Tout mariage est un subtil alliage de mort et de résurrection.
Il y a dans la douleur une pureté infatigable, la même que dans la joie, et cette pureté est en route dessous les tonnes d'imaginaire congelé.
La joie est en nous beaucoup plus profonde que la pensée, elle va beaucoup plus vite, beaucoup plus loin.
Vouloir expliquer le monde, c'est comme vouloir faire entrer des roses dans un vase à coups de marteau. Ce que j'attends d'une conversation, c'est de l'air.
La vérité est sur la terre comme un miroir brisé dont chaque éclat reflète la totalité du ciel.

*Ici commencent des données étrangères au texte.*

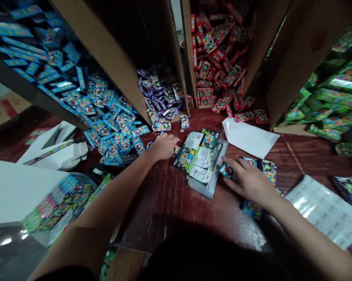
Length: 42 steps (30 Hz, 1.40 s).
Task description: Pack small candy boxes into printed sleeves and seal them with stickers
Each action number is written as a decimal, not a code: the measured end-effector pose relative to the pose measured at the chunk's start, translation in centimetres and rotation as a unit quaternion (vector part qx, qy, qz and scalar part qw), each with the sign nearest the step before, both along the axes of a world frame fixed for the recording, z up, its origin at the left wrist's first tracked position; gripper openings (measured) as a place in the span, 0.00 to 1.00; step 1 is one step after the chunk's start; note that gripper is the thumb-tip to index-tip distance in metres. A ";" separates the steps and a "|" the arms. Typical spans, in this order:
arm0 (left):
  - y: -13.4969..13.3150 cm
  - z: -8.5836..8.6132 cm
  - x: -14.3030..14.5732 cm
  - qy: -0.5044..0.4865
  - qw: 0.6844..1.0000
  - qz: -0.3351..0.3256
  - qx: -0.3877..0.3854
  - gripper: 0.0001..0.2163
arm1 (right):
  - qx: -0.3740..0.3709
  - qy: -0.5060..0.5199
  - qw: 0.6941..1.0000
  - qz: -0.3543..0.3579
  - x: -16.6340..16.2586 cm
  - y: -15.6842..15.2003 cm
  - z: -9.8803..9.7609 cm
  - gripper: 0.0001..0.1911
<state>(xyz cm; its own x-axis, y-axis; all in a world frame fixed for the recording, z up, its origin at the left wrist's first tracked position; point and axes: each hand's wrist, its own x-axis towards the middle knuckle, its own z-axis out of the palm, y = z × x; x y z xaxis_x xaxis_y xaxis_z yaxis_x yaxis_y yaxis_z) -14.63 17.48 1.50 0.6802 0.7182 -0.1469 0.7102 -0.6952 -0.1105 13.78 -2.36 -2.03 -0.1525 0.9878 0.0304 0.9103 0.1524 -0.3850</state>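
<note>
My right hand (247, 179) has its thumb and fingers around a small blue printed packet (227, 170), low over the table. More small boxes, blue and purple, lie partly hidden under that hand, among them a blue box (252, 208). My left hand (164, 146) reaches forward with its fingers stretched out, beside a small purple packet (176, 150) near the fingertips. Between the hands lies a stack of black-and-green printed cards (197, 154) on a clear plastic sleeve (206, 189).
Tall cardboard boxes spill blue packets (117, 128), purple packets (161, 93), red packets (219, 66) and green packets (339, 105) onto the table (164, 207). A white sheet (248, 136) lies behind my right hand. A sticker sheet (329, 210) is at right, a printed carton (64, 203) at left.
</note>
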 end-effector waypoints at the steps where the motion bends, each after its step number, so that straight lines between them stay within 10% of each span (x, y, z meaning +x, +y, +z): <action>1: 0.5 -0.4 -0.4 0.003 1.000 -0.021 -0.019 0.23 | 0.010 0.032 0.999 -0.023 0.4 -0.6 0.8 0.28; 6: 1.0 0.3 -1.5 -0.016 0.997 -0.060 -0.034 0.17 | -0.032 0.143 0.981 -0.128 1.8 -8.3 3.4 0.21; 11: 0.3 4.3 -0.9 -0.109 0.990 0.001 0.093 0.22 | -0.171 0.183 0.951 -0.181 0.1 -16.4 0.7 0.20; 15: -7.0 5.2 5.5 -0.172 0.963 -0.209 0.012 0.19 | -0.114 0.124 0.941 -0.292 0.1 -17.4 -0.9 0.20; 19: -16.5 1.9 11.2 -0.141 0.874 -0.447 -0.125 0.17 | -0.115 0.078 0.944 -0.300 1.6 -17.4 -0.7 0.19; 22: -20.6 -0.9 12.4 -0.128 0.838 -0.508 -0.152 0.13 | -0.102 0.096 0.944 -0.297 2.4 -18.6 -0.9 0.21; 34: -21.3 -3.2 8.5 -0.338 0.902 -0.121 -0.240 0.31 | -0.011 0.236 0.941 -0.244 -2.4 -16.9 1.3 0.27; 42: -21.0 -3.8 4.5 -0.231 0.932 -0.155 -0.233 0.35 | -0.035 0.090 0.985 -0.140 -1.8 -16.2 -0.6 0.43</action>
<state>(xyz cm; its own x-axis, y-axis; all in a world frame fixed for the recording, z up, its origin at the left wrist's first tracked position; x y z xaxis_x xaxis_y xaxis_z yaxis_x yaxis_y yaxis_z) -10.14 -3.53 -2.31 0.9121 0.4087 -0.0339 0.3646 -0.7704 0.5230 12.00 -18.54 -2.68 0.1287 0.9909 -0.0385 0.8292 -0.1288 -0.5440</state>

J'aime tant les livres que je ne peux passer un jour sans poser ma main sur le front d'une page imprimée pour sentir si elle a ou non de la fièvre.
Le besoin de créer est dans l'âme comme le besoin de manger dans le corps.
Je crois que c'est une infirmité d'époque, une infirmité profonde, une infirmité grave que de se croire supérieur à ce dont on parle.
Pour bien voir une chose, il vous faut toucher à son contraire. Par l'ombre, vous allez à la lumière. Par l'indifférence vous atteignez à l'amour.
On pourrait recenser les livres suivant l'embarras d'en parler.